◆ Task item: Apart from the pictures, everything in the lines below must be printed exactly.

◆ Dataset content:
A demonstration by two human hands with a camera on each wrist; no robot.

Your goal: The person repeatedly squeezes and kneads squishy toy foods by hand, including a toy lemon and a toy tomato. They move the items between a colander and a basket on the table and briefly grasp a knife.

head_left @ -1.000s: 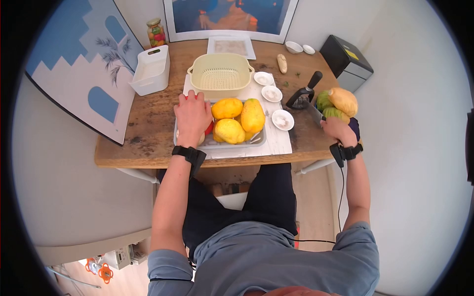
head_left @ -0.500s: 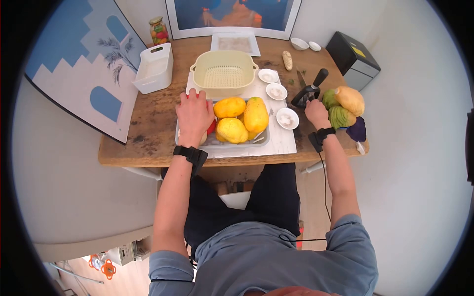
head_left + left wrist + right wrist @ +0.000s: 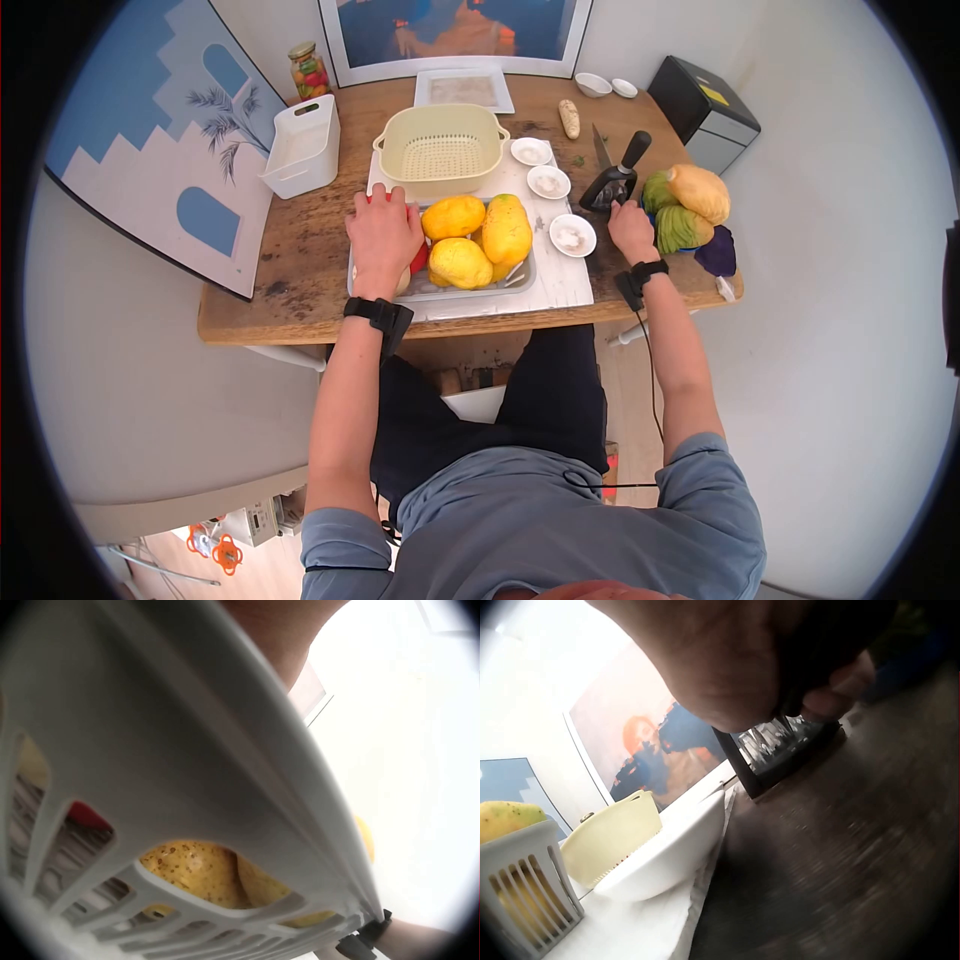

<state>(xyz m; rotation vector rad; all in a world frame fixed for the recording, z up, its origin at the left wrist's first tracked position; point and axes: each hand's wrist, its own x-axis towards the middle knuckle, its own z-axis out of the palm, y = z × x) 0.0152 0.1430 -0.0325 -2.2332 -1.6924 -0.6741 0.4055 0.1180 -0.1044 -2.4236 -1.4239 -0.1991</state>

◆ The completed task:
A demonstration by two human hands with a camera on each wrist; no robot.

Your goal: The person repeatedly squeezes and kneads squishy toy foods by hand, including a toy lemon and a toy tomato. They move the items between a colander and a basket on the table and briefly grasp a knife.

head_left @ -1.000s: 
head_left @ -0.500s: 
head_left + left wrist + right wrist @ +0.000s: 

<state>(xyz m; rotation vector rad; all in a world frame fixed for the recording, z up, its origin at the left wrist's first tracked position; point and axes: each hand's wrist, its own x-axis towards the middle knuckle, its own z-axis out of the palm, y = z × x) 0.0152 0.1430 -0.0325 -2.2332 -1.6924 -0.6741 0.4055 0.1180 -0.1044 -2.4236 -1.4239 -0.1991</state>

Work on the exercise is now concluded.